[PATCH] pi-futex: rt mutex debug
Ingo Molnar [Tue, 27 Jun 2006 09:54:55 +0000 (02:54 -0700)]
Runtime debugging functionality for rt-mutexes.

Signed-off-by: Ingo Molnar <mingo@elte.hu>
Signed-off-by: Thomas Gleixner <tglx@linutronix.de>
Signed-off-by: Arjan van de Ven <arjan@linux.intel.com>
Signed-off-by: Andrew Morton <akpm@osdl.org>
Signed-off-by: Linus Torvalds <torvalds@osdl.org>

include/linux/mm.h
include/linux/rtmutex.h
kernel/Makefile
kernel/exit.c
kernel/rtmutex-debug.c [new file with mode: 0644]
kernel/rtmutex-debug.h [new file with mode: 0644]
lib/Kconfig.debug
mm/slab.c

index 0ac2557..c41a129 100644 (file)
@@ -1034,6 +1034,7 @@ static inline void
 debug_check_no_locks_freed(const void *from, unsigned long len)
 {
        mutex_debug_check_no_locks_freed(from, len);
+       rt_mutex_debug_check_no_locks_freed(from, len);
 }
 
 #ifndef CONFIG_DEBUG_PAGEALLOC
index 12309c9..fa4a3b8 100644 (file)
@@ -41,6 +41,19 @@ struct rt_mutex_waiter;
 struct hrtimer_sleeper;
 
 #ifdef CONFIG_DEBUG_RT_MUTEXES
+ extern int rt_mutex_debug_check_no_locks_freed(const void *from,
+                                               unsigned long len);
+ extern void rt_mutex_debug_check_no_locks_held(struct task_struct *task);
+#else
+ static inline int rt_mutex_debug_check_no_locks_freed(const void *from,
+                                                      unsigned long len)
+ {
+       return 0;
+ }
+# define rt_mutex_debug_check_no_locks_held(task)      do { } while (0)
+#endif
+
+#ifdef CONFIG_DEBUG_RT_MUTEXES
 # define __DEBUG_RT_MUTEX_INITIALIZER(mutexname) \
        , .name = #mutexname, .file = __FILE__, .line = __LINE__
 # define rt_mutex_init(mutex)                  __rt_mutex_init(mutex, __FUNCTION__)
@@ -48,7 +61,7 @@ struct hrtimer_sleeper;
 #else
 # define __DEBUG_RT_MUTEX_INITIALIZER(mutexname)

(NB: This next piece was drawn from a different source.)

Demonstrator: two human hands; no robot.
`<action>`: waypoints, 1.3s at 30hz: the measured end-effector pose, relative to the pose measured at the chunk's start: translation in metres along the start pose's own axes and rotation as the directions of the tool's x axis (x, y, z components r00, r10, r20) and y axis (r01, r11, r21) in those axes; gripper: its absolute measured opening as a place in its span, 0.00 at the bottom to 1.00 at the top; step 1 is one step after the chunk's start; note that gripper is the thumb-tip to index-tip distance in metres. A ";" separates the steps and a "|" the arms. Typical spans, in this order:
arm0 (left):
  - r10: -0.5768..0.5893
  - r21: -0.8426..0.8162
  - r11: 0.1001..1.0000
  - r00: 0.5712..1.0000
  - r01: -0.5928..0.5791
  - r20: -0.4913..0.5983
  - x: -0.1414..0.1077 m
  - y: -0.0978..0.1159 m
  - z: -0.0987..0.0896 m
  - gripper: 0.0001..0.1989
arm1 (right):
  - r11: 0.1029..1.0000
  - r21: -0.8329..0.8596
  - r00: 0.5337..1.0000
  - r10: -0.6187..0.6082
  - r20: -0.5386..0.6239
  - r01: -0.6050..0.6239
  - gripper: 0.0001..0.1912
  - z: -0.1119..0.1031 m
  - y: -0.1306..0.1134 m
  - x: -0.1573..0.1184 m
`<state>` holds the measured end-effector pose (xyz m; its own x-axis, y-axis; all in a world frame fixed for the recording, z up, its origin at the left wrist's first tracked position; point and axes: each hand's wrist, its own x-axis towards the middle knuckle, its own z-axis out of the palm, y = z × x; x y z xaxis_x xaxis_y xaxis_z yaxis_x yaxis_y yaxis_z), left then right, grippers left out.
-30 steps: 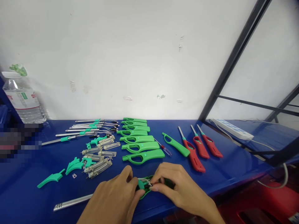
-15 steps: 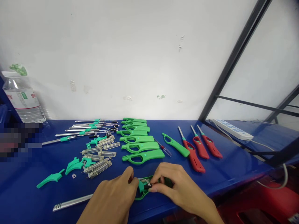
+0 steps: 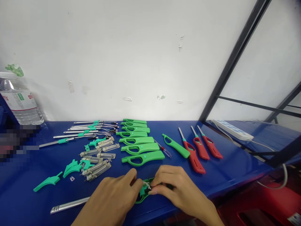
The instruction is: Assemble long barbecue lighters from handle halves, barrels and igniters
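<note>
Near the table's front edge lies an open green lighter shell (image 3: 141, 199), its inside facing up, with white wires and a teal piece (image 3: 142, 190) in it. My left hand (image 3: 115, 194) is closed on the shell's left end; the metal lighter tube (image 3: 70, 205) sticks out to its left. On the right part, my right hand (image 3: 177, 188) pinches at a small black part beside the wires, thumb and fingers close together. Both hands hide much of the shell. Beyond them, several green shell halves (image 3: 143, 158) lie in a column.
To the left are clear fuel tanks (image 3: 98, 171), teal triggers (image 3: 48, 182) and wired metal tubes (image 3: 56, 142). On the right lie a screwdriver (image 3: 166, 152), a single green shell (image 3: 176, 146) and three red lighters (image 3: 194, 159). A water bottle (image 3: 21, 106) and power strip (image 3: 232, 130) stand farther out.
The view has shifted slightly, so the table things appear a little farther left. Both hands stay at the green shell with nearly the same grip.
</note>
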<state>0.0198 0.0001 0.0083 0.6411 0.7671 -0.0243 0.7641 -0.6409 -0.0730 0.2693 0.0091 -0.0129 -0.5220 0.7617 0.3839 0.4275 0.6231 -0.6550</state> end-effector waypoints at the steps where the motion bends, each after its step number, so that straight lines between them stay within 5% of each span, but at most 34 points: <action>1: 0.007 -0.013 1.000 1.000 -0.007 -0.002 -0.001 0.000 0.000 0.29 | 1.000 -0.001 1.000 -0.002 0.000 0.002 0.21 0.000 0.000 0.000; 12: 0.023 -0.010 1.000 0.994 -0.022 0.110 0.003 0.002 -0.004 0.36 | 0.999 -0.038 1.000 0.003 0.004 -0.003 0.11 0.000 0.000 -0.003; 32: 0.032 0.014 0.999 0.999 -0.032 -0.002 0.000 0.002 -0.002 0.37 | 0.985 -0.170 0.999 -0.023 0.030 0.028 0.10 0.002 -0.001 -0.007; 39: -0.058 -0.134 0.988 0.985 0.080 0.163 -0.005 -0.003 -0.014 0.41 | 0.971 -0.234 0.997 -0.041 0.058 0.053 0.14 0.001 -0.004 -0.006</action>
<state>0.0149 -0.0021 0.0229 0.5758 0.7971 -0.1821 0.8156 -0.5755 0.0599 0.2701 0.0014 -0.0132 -0.5808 0.7242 0.3717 0.5600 0.6869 -0.4633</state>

 # define rt_mutex_init(mutex)                  __rt_mutex_init(mutex, NULL)
-# define rt_mutex_debug_task_free(t)           do { } while (0)
+# define rt_mutex_debug_task_free(t)                   do { } while (0)
 #endif
 
 #define __RT_MUTEX_INITIALIZER(mutexname) \
index 21df9a3..f9c92d3 100644 (file)
@@ -17,6 +17,7 @@ ifeq ($(CONFIG_COMPAT),y)

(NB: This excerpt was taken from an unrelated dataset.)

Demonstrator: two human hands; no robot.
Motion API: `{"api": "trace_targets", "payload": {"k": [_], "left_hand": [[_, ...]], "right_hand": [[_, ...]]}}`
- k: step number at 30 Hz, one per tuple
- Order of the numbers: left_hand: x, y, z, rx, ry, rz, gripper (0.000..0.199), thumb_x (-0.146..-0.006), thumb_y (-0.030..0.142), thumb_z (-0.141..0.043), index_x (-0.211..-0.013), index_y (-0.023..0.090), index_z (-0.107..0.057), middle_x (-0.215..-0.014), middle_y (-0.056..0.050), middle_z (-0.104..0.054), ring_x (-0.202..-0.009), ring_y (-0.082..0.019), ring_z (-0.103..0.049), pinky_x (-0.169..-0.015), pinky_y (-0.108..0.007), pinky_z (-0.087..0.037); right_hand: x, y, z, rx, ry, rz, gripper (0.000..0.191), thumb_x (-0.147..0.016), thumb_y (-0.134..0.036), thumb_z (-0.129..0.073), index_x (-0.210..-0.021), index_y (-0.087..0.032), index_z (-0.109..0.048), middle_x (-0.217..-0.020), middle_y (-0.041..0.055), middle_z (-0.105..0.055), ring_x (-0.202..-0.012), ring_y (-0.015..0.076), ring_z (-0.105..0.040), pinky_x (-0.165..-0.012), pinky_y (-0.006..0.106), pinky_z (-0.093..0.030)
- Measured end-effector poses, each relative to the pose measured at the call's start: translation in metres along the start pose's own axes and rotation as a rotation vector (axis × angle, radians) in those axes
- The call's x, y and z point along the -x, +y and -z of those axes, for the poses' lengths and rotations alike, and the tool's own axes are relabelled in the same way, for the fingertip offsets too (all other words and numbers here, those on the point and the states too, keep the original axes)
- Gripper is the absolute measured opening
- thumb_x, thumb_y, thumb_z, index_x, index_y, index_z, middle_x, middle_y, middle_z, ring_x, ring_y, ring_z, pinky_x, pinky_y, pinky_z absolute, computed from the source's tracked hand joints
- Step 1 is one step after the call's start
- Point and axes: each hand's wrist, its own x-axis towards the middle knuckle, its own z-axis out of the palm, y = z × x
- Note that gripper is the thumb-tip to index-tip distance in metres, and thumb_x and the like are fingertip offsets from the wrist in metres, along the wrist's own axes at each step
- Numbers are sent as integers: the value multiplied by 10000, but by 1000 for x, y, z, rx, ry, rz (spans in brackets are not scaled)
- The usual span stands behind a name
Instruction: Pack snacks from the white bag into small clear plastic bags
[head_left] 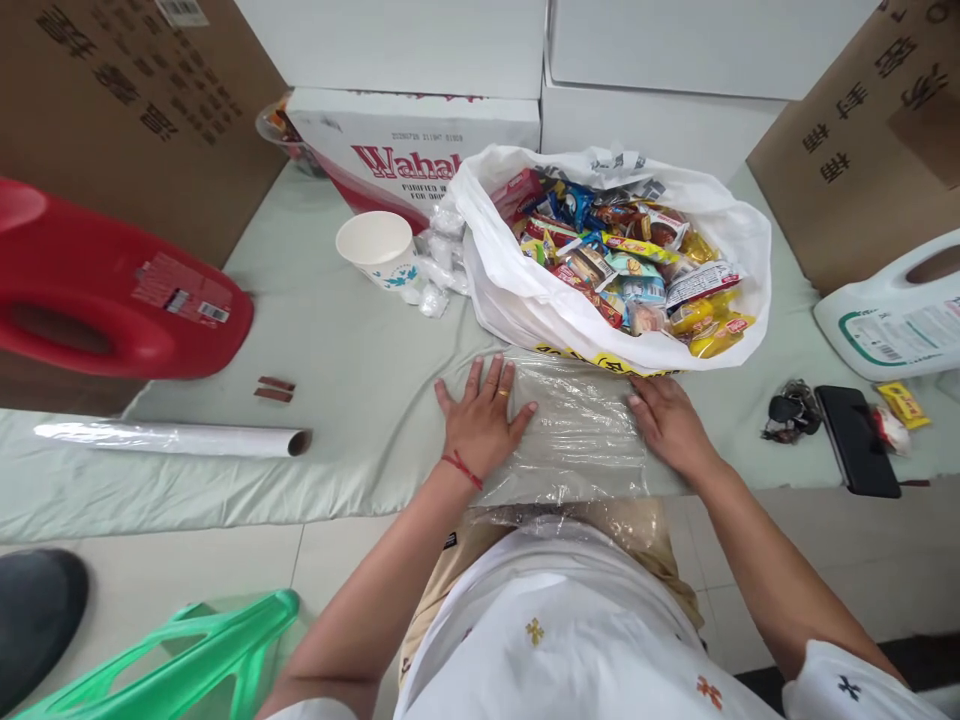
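Observation:
A sheet of clear plastic wrap [581,440] lies on the cloth-covered table in front of me, its near end hanging over the edge toward my lap. My left hand [480,415] is spread flat on the left part of the wrap, fingers apart. At the wrap's right edge rests my right hand [669,420], fingers laid down on it and slightly bent, gripping nothing visible. Just beyond both hands stands a white plastic bag [510,290], open at the top and full of wrapped snacks [622,260]. The bag's lower edge meets the far part of the wrap.
A paper cup [375,250] stands beside crumpled clear plastic balls [435,265]. Leftward are a roll of film [172,438], brown strips [275,388] and a red jug [112,290]. Rightward: keys [792,412], a phone [857,440], a white jug [896,310]. Boxes [412,140] line the back.

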Motion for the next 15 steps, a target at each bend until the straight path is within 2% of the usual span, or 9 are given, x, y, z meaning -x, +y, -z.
{"api": "trace_targets", "payload": {"k": [3, 5, 6, 8, 10, 11, 13, 15], "left_hand": [[0, -1, -2, -10, -19, -11, 765, -1034, 669, -351, -1685, 271, -303, -1755, -123, -277, -1647, -390, -170, -1224, -828, -49], [0, -1, -3, -22, -22, -19, 769, -1038, 662, -345, -1689, 256, -292, -1756, -129, -269, -1649, -387, -163, -1227, -826, -36], [0, -1, -4, -27, -20, -23, 766, -1041, 655, -340, -1690, 250, -290, -1756, -131, -266, -1650, -382, -163, -1231, -820, -29], [0, -1, -4, -37, -14, -28, 761, -1047, 643, -330, -1689, 235, -293, -1756, -134, -262, -1650, -375, -165, -1239, -810, -21], [0, -1, -4, -41, -12, -31, 763, -1049, 644, -318, -1686, 223, -301, -1756, -133, -262, -1650, -370, -170, -1242, -807, -21], [0, -1, -4, -41, -11, -31, 762, -1051, 645, -309, -1684, 221, -306, -1756, -131, -262, -1650, -367, -173, -1243, -807, -23], [0, -1, -4, -37, -4, -34, 757, -1054, 643, -294, -1682, 222, -309, -1756, -126, -263, -1649, -362, -177, -1243, -807, -25], [0, -1, -4, -35, 2, -35, 753, -1055, 637, -296, -1683, 222, -306, -1755, -128, -265, -1648, -363, -181, -1243, -805, -23]], "right_hand": [[7, -1, 50, -225, 33, -83, 375, -1048, -509, -542, -1155, -246, -787, -1035, 76, -816, -931, 269, -771, -893, 453, -635], [-6, -1, 87, -206, 205, -129, 288, -1037, -470, -585, -1119, -281, -787, -909, 37, -805, -791, 236, -759, -815, 411, -635], [-19, 1, 102, -98, 328, -119, 254, -1025, -439, -611, -1125, -286, -787, -930, 47, -802, -824, 244, -753, -835, 419, -623], [-57, 13, 122, 132, 354, 53, 246, -1004, -341, -622, -1160, -250, -789, -1074, 102, -799, -1061, 294, -723, -970, 471, -573], [-102, 34, 127, 255, 192, 183, 303, -976, -244, -622, -1228, -185, -779, -1273, 153, -755, -1318, 328, -605, -1087, 508, -495], [-124, 46, 126, 287, 70, 190, 321, -955, -221, -653, -1242, -149, -775, -1334, 174, -730, -1350, 326, -581, -1103, 513, -472], [-162, 69, 124, 283, -148, 149, 295, -938, -247, -702, -1178, -100, -791, -1303, 187, -745, -1260, 277, -640, -1061, 471, -482], [-188, 83, 128, 228, -308, 128, 331, -940, -337, -708, -1105, -65, -799, -1227, 170, -773, -1067, 206, -714, -967, 408, -513]]}}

 obj-$(CONFIG_FUTEX) += futex_compat.o
 endif
 obj-$(CONFIG_RT_MUTEXES) += rtmutex.o
+obj-$(CONFIG_DEBUG_RT_MUTEXES) += rtmutex-debug.o
 obj-$(CONFIG_GENERIC_ISA_DMA) += dma.o
 obj-$(CONFIG_SMP) += cpu.o spinlock.o
 obj-$(CONFIG_DEBUG_SPINLOCK) += spinlock.o
index 304ef63..3e8a028 100644 (file)
@@ -929,6 +929,7 @@ fastcall NORET_TYPE void do_exit(long code)
         * If DEBUG_MUTEXES is on, make sure we are holding no locks:
         */
        mutex_debug_check_no_locks_held(tsk);
+       rt_mutex_debug_check_no_locks_held(tsk);
 
        if (tsk->io_context)
                exit_io_context();
diff --git a/kernel/rtmutex-debug.c b/kernel/rtmutex-debug.c
new file mode 100644 (file)
index 0000000..4aa8a2c
--- /dev/null
@@ -0,0 +1,513 @@
+/*
+ * RT-Mutexes: blocking mutual exclusion locks with PI support
+ *
+ * started by Ingo Molnar and Thomas Gleixner:
+ *
+ *  Copyright (C) 2004-2006 Red Hat, Inc., Ingo Molnar <mingo@redhat.com>
+ *  Copyright (C) 2006 Timesys Corp., Thomas Gleixner <tglx@timesys.com>
+ *
+ * This code is based on the rt.c implementation in the preempt-rt tree.
+ * Portions of said code are
+ *
+ *  Copyright (C) 2004  LynuxWorks, Inc., Igor Manyilov, Bill Huey
+ *  Copyright (C) 2006  Esben Nielsen
+ *  Copyright (C) 2006  Kihon Technologies Inc.,
+ *                     Steven Rostedt <rostedt@goodmis.org>
+ *
+ * See rt.c in preempt-rt for proper credits and further information
+ */
+#include <linux/config.h>
+#include <linux/sched.h>
+#include <linux/delay.h>
+#include <linux/module.h>
+#include <linux/spinlock.h>
+#include <linux/kallsyms.h>
+#include <linux/syscalls.h>
+#include <linux/interrupt.h>
+#include <linux/plist.h>
+#include <linux/fs.h>
+
+#include "rtmutex_common.h"
+
+#ifdef CONFIG_DEBUG_RT_MUTEXES
+# include "rtmutex-debug.h"
+#else
+# include "rtmutex.h"
+#endif
+
+# define TRACE_WARN_ON(x)                      WARN_ON(x)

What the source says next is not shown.